Your brain deliberately forgets trivial stuff. Do you really need to remember every lunch you had? Same goes for all the mundane stuff in history.
On the other hand so little of the mundane stuff was recorded that when we do see it it can be a window into how people actually lived, like Samuel Pepys diary. The daily stuff was so accepted as boring and common knowledge that it wasn’t considered worth recording.
And stuff like that is absolutely facinating to me, in small doses anyway. I keep a journal and I think I’ll write a few pages about what my routine is. At home on the weekend and at work.
“In a way [my undertaking] is an entirely original science. In fact, I have not come across a discussion along these lines anywhere. I do not know if this is because people have been unaware of it…[but] perhaps [people] have written exhaustively on this topic, and their work did not reach us… The knowledge that has not come down to us is, after all, larger than the knowledge that has.
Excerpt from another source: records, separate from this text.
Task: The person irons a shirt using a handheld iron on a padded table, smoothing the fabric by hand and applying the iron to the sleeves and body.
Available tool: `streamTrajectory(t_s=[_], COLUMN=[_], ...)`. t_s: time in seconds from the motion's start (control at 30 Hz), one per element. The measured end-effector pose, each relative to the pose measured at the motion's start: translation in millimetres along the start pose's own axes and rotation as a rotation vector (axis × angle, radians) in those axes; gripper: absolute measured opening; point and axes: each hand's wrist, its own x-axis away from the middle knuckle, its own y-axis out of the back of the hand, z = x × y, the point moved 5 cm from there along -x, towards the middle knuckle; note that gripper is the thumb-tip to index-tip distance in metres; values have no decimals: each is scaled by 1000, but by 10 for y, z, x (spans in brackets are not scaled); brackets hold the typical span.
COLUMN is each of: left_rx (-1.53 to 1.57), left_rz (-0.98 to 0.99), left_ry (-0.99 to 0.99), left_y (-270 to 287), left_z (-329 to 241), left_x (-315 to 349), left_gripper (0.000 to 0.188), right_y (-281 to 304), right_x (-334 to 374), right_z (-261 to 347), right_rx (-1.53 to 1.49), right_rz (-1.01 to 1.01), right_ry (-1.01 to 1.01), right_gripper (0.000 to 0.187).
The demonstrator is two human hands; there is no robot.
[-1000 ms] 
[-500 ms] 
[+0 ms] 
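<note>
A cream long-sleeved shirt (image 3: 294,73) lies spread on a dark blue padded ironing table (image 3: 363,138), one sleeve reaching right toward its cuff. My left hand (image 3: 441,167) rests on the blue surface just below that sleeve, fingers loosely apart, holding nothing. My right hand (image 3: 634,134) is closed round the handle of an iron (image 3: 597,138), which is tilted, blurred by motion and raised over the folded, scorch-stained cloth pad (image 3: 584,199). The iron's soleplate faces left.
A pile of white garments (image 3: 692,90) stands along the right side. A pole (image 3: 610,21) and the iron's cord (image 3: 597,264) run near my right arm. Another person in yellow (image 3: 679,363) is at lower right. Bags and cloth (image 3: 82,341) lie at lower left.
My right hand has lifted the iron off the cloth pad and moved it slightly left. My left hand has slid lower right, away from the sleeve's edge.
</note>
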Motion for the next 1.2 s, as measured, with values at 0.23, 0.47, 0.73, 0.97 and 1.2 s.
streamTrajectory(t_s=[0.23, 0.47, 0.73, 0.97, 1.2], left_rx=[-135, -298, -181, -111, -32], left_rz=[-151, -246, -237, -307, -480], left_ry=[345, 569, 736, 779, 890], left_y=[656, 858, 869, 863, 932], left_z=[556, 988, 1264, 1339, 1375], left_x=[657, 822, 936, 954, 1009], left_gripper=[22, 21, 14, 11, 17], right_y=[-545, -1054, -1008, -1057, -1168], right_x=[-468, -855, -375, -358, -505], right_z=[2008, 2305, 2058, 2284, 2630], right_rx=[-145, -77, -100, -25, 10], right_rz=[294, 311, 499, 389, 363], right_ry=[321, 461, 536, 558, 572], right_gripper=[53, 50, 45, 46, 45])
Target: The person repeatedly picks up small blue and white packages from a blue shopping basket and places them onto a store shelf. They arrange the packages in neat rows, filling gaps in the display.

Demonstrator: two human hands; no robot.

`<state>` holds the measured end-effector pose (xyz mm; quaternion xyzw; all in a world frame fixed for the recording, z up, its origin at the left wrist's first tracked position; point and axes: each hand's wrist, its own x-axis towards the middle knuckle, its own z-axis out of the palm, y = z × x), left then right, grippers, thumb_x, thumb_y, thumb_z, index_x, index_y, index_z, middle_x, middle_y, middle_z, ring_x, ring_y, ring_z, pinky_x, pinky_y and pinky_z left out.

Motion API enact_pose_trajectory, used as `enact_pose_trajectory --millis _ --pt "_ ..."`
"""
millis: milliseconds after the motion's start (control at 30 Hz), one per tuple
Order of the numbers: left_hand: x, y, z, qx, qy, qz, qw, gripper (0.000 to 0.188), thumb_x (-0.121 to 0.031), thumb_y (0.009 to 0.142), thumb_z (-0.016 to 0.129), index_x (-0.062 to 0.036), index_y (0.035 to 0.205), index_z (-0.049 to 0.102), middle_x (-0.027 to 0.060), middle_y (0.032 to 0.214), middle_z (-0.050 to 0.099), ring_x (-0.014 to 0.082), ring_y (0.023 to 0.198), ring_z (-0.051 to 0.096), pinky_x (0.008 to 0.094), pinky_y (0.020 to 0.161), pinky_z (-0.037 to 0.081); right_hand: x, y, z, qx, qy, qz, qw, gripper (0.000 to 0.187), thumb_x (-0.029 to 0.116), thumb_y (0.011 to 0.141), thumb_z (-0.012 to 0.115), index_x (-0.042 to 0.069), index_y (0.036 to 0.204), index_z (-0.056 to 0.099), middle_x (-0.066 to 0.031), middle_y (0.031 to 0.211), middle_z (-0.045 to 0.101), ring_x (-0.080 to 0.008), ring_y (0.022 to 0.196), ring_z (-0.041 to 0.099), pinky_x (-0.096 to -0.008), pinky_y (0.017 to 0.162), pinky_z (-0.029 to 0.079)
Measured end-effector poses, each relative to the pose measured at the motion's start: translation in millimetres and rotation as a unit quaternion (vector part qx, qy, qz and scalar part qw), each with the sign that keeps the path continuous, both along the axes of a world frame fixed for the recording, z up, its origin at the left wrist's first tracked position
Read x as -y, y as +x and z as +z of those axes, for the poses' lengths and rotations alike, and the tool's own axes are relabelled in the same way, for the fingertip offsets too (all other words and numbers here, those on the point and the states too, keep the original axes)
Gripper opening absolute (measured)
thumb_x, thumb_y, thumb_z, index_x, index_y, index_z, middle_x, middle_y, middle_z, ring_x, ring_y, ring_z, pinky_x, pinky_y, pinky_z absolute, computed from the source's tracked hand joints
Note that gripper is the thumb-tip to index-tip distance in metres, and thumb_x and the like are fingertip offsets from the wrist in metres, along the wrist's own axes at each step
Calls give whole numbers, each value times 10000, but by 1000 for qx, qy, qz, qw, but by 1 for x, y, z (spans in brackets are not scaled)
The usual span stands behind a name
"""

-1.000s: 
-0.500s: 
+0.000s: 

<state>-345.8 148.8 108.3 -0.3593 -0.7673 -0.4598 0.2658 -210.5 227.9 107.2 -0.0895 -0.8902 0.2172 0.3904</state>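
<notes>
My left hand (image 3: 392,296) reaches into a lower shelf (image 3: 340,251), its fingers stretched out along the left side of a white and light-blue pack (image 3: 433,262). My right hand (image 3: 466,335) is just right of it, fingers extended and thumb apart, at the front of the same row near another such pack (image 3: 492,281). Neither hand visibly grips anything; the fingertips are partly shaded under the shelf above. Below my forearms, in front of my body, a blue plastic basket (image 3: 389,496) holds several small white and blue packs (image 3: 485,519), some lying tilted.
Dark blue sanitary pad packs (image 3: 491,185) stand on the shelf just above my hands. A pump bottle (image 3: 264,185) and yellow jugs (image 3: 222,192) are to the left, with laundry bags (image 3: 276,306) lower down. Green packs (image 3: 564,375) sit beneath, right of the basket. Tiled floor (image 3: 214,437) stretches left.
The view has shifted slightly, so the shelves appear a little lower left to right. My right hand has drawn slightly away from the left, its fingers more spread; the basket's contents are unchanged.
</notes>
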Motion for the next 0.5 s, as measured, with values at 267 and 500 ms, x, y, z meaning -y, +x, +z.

Where are the sciences of the Persians…the Chaldaeans, the Syrians, the Babylonians…the Copts and their predecessors? The sciences of only one people, the Greeks, have come down to us…as for the sciences of others, nothing remains.”
Ibn Khaldun, 1332-1406 (as translated by Rosenthal)
I used to say the same thing to my highschool history teacher. Little did I know, it would help me later on. I’m not talking about pointless dates - it’s the lessons that matter.
One can’t know everything, but knowing some of it enables us to prevent the mistakes that we would have made otherwise.
yes but how much of that history is important? no doubt its still the majority, but i suspect that some of that 90% you mention is just some random irrelevant persons life. i should also mention that i am not a historian nor a statistics person so take what i say with a grain of salt.
I would say considering homo sapiens have been around for ~250,000 years we need a lot of decimal places… if you want to consider prior homo species that’s 2.8 million years and honestly you might as well call it 100%.
And you are ultimately going to die as part of that 90% that won’t be remembered for anything at all no matter how big of a deal you view yourself in any form function or manner.
Me too. It won’t be so bad. Unless they check the hard drive. Oh buddy then we’re historically remembered. Like, that’s a lotta porn.
The thought of having your digital foot print live on forever was kind of neat, but most of it wasn’t worth remembering or will probably get deleted after a few decades anyways. Future generations will ever know about the witty banter on yahoo answers.
There’s lots of sources from the losing side. Josephus was a Jewish writer who told of the Roman destruction of the temple. The history of the Eastern Front of WWII, as it was known to the West, was dominated by the writings of German soldiers for a long time.